__Task brief__.
Your task is to find every line of the listing that includes "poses" and copy it.

__Data provided__.
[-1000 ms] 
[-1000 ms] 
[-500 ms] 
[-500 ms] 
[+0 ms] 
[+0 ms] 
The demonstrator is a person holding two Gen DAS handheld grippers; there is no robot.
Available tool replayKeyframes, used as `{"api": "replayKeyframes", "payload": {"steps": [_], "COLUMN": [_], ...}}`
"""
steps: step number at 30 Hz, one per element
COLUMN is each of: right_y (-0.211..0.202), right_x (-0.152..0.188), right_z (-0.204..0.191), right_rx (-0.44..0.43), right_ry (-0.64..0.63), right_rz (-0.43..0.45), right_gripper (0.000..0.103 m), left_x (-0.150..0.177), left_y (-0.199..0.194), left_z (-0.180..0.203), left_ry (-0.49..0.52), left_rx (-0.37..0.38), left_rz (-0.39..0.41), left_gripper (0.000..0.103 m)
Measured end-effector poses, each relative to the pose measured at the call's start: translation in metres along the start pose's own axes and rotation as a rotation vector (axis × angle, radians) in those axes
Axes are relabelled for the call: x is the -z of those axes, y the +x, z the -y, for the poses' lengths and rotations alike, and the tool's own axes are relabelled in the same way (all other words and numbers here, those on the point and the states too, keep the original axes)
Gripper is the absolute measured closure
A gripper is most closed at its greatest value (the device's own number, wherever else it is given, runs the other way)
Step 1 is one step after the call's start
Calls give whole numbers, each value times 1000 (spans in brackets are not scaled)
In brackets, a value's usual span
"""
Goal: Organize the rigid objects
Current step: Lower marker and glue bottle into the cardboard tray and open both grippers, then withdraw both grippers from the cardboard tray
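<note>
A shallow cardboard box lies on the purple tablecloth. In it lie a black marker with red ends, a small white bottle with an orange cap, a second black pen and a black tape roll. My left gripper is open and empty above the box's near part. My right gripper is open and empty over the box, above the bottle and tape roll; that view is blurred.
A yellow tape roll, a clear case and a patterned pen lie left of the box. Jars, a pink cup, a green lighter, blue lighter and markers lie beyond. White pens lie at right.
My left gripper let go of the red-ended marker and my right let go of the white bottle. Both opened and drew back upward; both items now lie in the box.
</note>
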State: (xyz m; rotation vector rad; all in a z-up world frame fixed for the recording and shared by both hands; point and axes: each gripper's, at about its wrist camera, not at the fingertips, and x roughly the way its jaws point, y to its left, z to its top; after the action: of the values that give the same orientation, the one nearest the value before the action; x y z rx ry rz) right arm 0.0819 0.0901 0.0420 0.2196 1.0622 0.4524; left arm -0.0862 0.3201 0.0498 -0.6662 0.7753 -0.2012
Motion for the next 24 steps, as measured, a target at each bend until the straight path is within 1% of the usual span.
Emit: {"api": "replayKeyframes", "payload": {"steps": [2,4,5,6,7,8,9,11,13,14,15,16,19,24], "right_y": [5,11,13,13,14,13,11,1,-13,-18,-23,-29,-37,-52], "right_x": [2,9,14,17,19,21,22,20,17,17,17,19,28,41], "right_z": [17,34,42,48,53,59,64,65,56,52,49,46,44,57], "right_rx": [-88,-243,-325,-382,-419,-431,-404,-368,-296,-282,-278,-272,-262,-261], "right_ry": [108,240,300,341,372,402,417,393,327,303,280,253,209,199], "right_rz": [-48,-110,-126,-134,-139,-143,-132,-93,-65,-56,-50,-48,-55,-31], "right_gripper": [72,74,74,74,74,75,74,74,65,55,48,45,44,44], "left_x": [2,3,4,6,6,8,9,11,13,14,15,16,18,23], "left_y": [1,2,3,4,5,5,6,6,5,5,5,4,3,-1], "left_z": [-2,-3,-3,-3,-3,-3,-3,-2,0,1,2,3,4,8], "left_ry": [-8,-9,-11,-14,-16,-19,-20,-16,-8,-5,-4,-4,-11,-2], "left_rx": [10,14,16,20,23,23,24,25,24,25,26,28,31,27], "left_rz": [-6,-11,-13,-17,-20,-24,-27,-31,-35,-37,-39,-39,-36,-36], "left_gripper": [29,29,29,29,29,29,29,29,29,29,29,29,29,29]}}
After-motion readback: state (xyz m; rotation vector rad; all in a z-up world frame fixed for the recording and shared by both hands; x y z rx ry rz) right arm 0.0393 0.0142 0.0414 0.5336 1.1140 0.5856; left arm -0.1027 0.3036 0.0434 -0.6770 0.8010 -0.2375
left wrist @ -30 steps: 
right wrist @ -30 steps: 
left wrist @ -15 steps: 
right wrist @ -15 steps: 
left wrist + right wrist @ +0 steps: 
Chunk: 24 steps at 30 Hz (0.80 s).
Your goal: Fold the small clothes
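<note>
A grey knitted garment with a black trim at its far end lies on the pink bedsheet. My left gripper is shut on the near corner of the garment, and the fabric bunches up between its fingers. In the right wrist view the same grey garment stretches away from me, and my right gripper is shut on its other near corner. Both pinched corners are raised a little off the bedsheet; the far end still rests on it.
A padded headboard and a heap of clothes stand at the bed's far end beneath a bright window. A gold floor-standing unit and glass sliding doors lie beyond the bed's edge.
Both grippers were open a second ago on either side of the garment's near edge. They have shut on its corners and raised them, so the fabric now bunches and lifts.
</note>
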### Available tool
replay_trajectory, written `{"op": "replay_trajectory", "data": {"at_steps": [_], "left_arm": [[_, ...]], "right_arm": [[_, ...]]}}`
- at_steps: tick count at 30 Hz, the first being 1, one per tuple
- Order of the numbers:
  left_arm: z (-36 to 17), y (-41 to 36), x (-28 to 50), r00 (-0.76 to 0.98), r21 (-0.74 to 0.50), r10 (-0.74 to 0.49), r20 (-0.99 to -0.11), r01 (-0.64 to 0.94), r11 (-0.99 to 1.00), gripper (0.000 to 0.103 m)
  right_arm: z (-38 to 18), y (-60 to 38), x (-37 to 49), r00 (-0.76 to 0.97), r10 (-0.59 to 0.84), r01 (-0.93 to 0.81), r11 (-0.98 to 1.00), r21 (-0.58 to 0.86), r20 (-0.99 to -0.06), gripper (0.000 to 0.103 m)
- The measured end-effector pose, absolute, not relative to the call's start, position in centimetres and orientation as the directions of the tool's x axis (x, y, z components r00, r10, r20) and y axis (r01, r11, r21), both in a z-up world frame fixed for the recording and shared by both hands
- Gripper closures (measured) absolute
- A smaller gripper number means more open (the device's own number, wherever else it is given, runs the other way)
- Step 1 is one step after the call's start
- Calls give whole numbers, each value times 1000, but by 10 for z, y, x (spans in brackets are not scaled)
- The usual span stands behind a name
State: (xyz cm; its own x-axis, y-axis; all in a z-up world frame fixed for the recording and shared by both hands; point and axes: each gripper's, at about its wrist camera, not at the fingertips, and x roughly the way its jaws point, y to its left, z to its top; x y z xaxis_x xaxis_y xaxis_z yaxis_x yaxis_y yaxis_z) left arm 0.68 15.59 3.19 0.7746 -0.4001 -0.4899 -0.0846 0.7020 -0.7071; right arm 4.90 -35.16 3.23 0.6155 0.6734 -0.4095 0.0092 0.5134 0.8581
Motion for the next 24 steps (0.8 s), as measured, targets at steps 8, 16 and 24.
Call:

__Result__.
Measured end-effector poses, each relative to the pose measured at the call's start: translation in metres along the start pose's own axes and rotation as a rotation vector (axis × angle, radians) in those axes
Axes are relabelled for the call: x is the -z of those axes, y the +x, z the -y, for the poses' lengths and rotations alike, and the tool's own axes are relabelled in the same way (all other words and numbers here, those on the point and the states too, keep the original axes)

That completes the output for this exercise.